** Work request **
Would you return the complete listing below word for word?

** Source material **

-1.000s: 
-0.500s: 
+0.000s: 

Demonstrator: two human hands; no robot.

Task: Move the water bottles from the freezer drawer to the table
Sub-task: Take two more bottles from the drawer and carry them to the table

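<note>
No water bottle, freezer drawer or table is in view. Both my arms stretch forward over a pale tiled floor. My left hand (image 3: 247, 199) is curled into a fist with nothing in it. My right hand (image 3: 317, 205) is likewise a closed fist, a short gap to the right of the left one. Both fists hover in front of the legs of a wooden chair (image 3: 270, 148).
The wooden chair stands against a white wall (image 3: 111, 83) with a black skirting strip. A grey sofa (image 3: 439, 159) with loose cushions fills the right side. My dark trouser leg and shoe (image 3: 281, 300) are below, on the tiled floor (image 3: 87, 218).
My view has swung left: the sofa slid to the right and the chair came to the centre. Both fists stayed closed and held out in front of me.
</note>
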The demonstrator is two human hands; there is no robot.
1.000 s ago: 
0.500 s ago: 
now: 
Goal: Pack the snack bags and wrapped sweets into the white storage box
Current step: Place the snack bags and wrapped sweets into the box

** Task response **
-1.000s: 
-0.500s: 
+0.000s: 

Demonstrator: two human hands; no robot.

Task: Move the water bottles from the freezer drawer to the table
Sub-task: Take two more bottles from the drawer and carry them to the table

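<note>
No water bottle, freezer drawer or table is in view. Both my arms stretch forward over a pale tiled floor. My left hand (image 3: 247, 199) is curled into a fist with nothing in it. My right hand (image 3: 317, 205) is likewise a closed fist, a short gap to the right of the left one. Both fists hover in front of the legs of a wooden chair (image 3: 270, 148).
The wooden chair stands against a white wall (image 3: 111, 83) with a black skirting strip. A grey sofa (image 3: 439, 159) with loose cushions fills the right side. My dark trouser leg and shoe (image 3: 281, 300) are below, on the tiled floor (image 3: 87, 218).
My view has swung left: the sofa slid to the right and the chair came to the centre. Both fists stayed closed and held out in front of me.
</note>
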The demonstrator is two human hands; there is no robot.
1.000 s ago: 
0.500 s ago: 
now: 
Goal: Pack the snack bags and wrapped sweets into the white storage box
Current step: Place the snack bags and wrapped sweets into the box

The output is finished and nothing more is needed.